Book Review - The Rowan
When a mudslide overwhelms the Rowan mining settlement, the only survivor is a three year old girl whose psychic powers alert everyone on her moon to the fact that she is trapped in a mud-covered skiff alone. Ann McCaffrey's novel, The Rowan, follows the growing up of a unique and powerful child into an isolated womanhood, where she finally meets that strong, sensitive man who saves her from loneliness, achieving a merging of the minds and perfect unity, etc. (Yeah, I got a bit impatient with the pacing and details of the story.)
Book Review - The Rowan
By Nola Redd
When a mudslide overwhelms the Rowan mining settlement, the only survivor is a three year old girl whose psychic powers alert everyone on her moon to the fact that she is trapped in a mud-covered skiff alone. Ann McCaffrey's novel, The Rowan, follows the growing up of a unique and powerful child into an isolated womanhood, where she finally meets that strong, sensitive man who saves her from loneliness, achieving a merging of the minds and perfect unity, etc. (Yeah, I got a bit impatient with the pacing and details of the story.)
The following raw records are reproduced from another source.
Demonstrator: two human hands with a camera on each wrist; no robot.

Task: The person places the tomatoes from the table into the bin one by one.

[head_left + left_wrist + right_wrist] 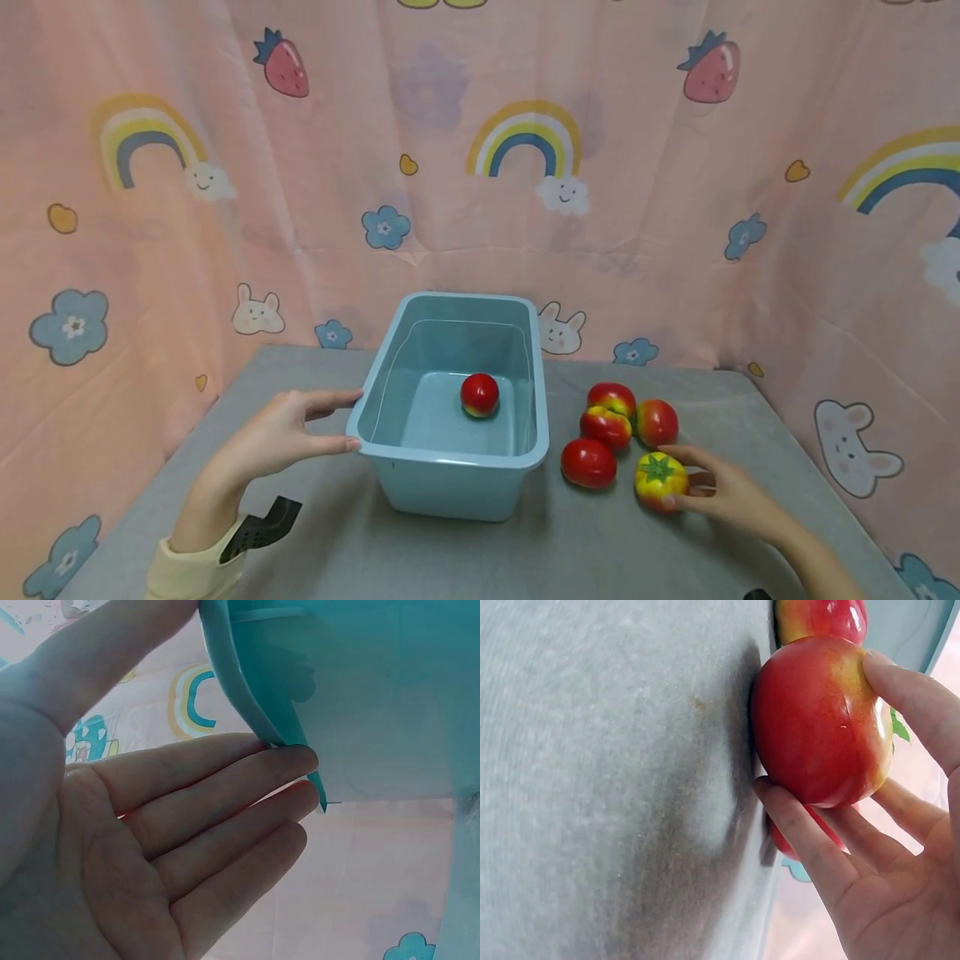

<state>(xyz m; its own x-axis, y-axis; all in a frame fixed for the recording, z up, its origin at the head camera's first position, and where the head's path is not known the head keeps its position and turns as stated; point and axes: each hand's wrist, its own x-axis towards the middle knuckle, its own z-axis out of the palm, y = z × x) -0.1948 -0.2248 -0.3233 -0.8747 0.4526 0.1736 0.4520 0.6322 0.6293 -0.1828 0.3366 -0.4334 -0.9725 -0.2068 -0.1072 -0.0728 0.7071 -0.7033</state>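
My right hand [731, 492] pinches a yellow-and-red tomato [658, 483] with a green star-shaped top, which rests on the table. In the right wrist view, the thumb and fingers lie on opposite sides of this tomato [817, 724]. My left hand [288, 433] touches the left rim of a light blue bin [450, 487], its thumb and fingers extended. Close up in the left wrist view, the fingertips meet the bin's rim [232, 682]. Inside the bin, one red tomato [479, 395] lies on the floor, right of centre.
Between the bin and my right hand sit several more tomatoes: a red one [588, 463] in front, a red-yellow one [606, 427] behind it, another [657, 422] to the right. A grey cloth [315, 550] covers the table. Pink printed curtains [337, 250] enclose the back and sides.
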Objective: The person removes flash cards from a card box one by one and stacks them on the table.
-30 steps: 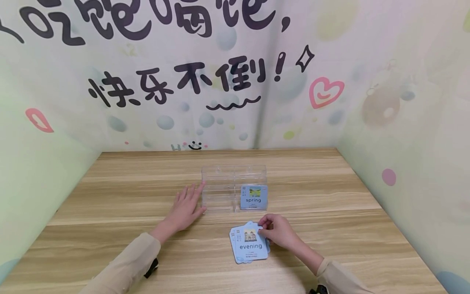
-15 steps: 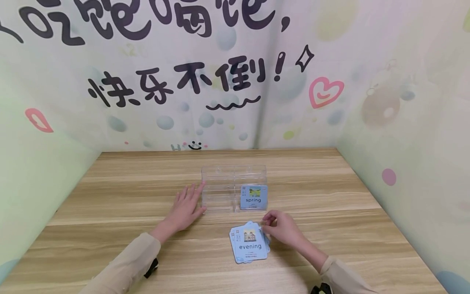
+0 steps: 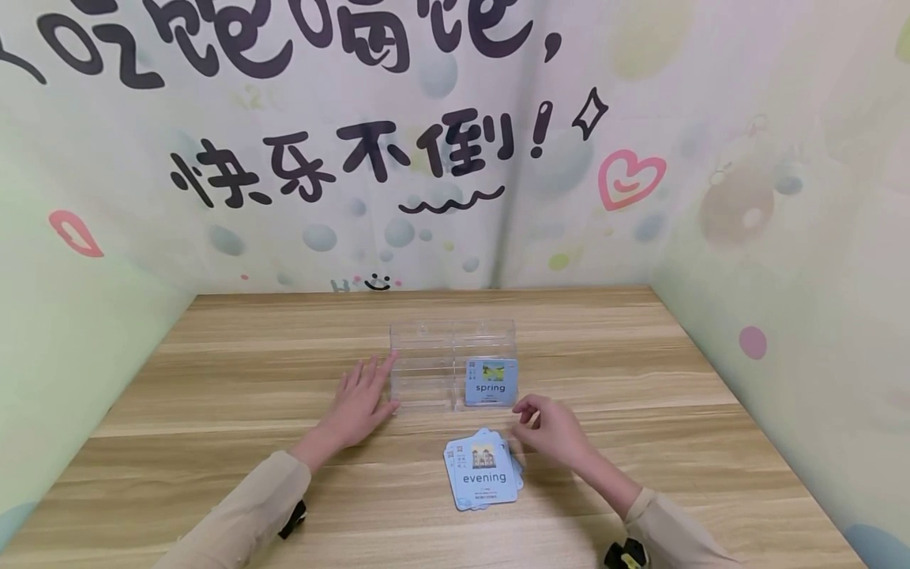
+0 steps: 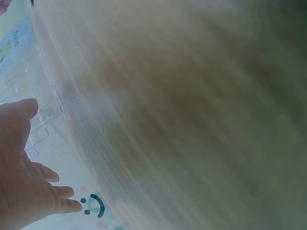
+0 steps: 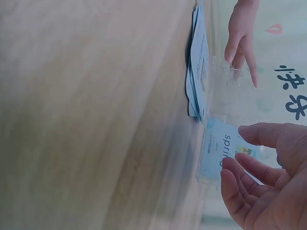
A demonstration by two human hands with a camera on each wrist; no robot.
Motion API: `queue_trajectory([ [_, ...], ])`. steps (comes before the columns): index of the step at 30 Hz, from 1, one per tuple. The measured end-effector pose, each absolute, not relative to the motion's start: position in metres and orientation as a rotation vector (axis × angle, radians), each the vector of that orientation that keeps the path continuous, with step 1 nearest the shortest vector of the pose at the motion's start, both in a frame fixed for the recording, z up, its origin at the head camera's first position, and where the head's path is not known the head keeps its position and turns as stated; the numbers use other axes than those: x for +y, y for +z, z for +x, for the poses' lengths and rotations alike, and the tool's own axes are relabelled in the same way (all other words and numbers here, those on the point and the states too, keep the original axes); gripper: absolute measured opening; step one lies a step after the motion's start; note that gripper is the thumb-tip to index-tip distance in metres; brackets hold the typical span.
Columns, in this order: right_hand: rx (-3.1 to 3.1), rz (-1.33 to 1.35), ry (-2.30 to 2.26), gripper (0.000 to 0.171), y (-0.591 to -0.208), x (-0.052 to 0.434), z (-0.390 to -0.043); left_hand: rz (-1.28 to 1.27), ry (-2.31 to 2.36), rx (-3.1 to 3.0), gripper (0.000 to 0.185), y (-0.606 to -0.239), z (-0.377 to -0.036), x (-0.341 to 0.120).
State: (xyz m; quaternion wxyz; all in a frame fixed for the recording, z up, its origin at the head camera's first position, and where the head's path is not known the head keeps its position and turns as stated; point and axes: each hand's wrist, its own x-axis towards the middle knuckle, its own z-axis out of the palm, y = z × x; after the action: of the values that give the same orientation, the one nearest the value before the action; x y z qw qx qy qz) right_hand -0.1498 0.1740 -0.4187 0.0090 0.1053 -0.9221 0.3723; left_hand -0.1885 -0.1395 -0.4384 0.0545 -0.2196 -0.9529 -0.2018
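We see a small pile of blue cards (image 3: 483, 471) lying on the wooden table (image 3: 213, 371), a little below the middle of the head view, and the top card shows a house and the word "evening". Our right hand (image 3: 550, 432) is just to the right of the pile and a bit above it, with its fingers loosely bent, the thumb near the first finger, and nothing in it. In the right wrist view that hand (image 5: 268, 182) fills the lower right corner, with the fingers softly curled and empty. Just above the pile stands a clear plastic holder (image 3: 453, 364) with rows of little slots. One blue card (image 3: 491, 382) stands in the front right slot, and it has a green picture and the word "spring" on it. The same card (image 5: 223, 150) shows in the right wrist view, where we can read only "sprin". Our left hand (image 3: 359, 402) lies flat on the table at the left side of the holder, with its fingers straight and spread, and the fingertips touch the holder's left wall. It holds nothing. The left wrist view is blurry. Behind the table, the wall (image 3: 711, 95) has big black Chinese writing that reads "快乐不倒!", a pink heart (image 3: 629, 177) and a little smiley face (image 3: 377, 280).
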Motion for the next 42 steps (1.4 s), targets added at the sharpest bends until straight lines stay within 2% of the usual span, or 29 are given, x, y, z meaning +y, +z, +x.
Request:
queue_trajectory([
  [26,-2.799,0.299,1.146,0.028,-0.414,0.184,-0.171,-0.661,-0.608,-2.91,0.077,-0.439,-0.19,-0.14],
  [42,-2.636,0.389,1.294,0.033,-0.416,0.186,-0.181,-0.659,-0.611,-2.907,0.075,-0.44,-0.19,-0.141],
])
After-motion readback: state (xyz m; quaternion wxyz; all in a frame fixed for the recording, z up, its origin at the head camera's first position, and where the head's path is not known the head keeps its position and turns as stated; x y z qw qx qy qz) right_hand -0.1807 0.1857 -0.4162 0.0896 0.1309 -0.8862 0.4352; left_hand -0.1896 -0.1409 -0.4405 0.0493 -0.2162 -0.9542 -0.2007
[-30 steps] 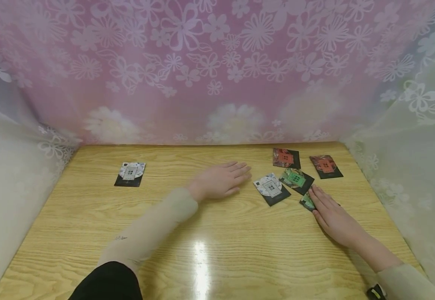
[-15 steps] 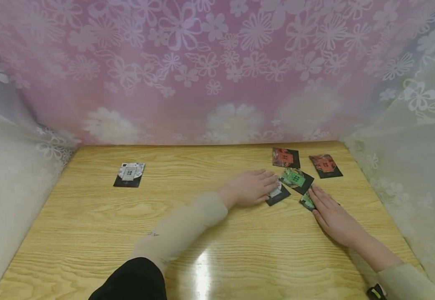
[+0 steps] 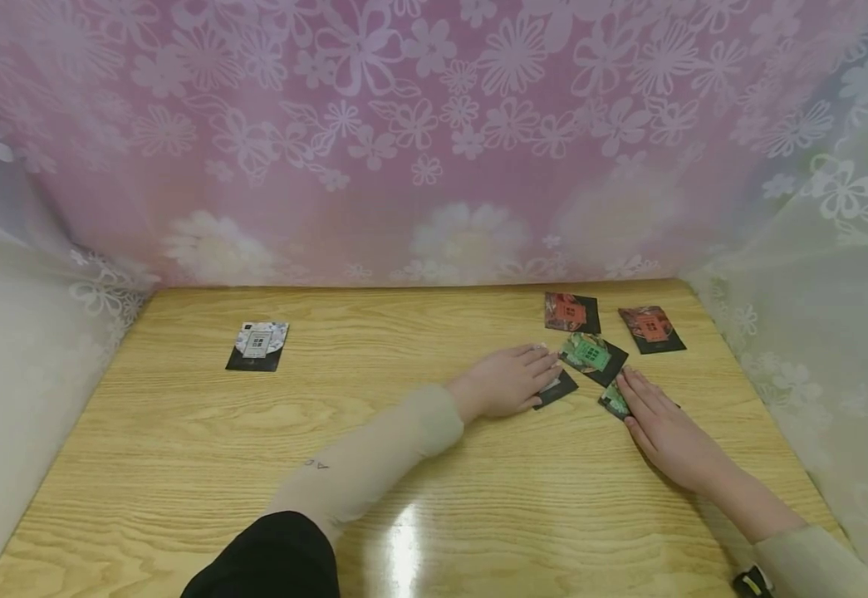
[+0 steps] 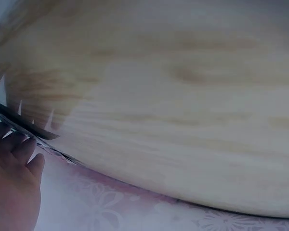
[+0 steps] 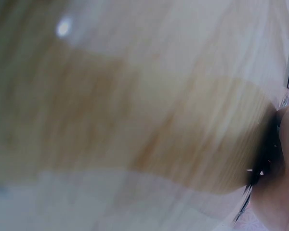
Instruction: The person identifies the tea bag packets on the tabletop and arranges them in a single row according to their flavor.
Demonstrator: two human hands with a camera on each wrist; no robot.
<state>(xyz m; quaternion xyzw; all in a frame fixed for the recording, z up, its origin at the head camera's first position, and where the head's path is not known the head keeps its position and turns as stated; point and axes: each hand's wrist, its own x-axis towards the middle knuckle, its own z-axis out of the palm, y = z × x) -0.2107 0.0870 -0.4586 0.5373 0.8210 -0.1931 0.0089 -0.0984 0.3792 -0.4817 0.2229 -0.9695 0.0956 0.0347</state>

I first read this book years and years ago, and frankly, I enjoyed it much more then. I still enjoy the story but the writing really seems lacking to me. It is hard to believe how many novels McCaffrey has sold. So much of the story is description, and it jumps around a lot. It feels as though we skim, skim, skim, oh wait here's a scene, skim, skim, skim some more. Her writing style is just very jerky.
One reason the story felt so jerky was that much was simply assumed, and then it took the author quite awhile to clarify the point, leaving the reader wondering if they missed something. Then there was the prediction-thing about guarding the guardian. After five years, I've never figured that out. Did they guard her, or was her death presentable? Or were they talking about Purza's unfortunate end? And I had made the mistake of reading Damia (the second book in the series) first, and so I found myself missing the interaction with Afra, the second in command. I'm sure if I had read the series in order, the point wouldn't have been so lacking. But given the definitive role he plays in the Rowan's life, you would have think he could have added a few more sentences, or interacted a bit more with the two main characters.
That said, kudos to an intriguing story - psychics running the shipping service in the solar system, and the loneliness that goes along with such an exalted position; an alien attack defeated by nonmechanical powers and women's intuition exceeding robotic sensors. Ultimately, an alien attack on the far-flung planet of Deneb helps the Rowan to meet her man, which we all know is the point of McCaffrey's novels. The evil is defeated, love conquers all, and the solar system is set right.
But I could have used a bit more detail in the process.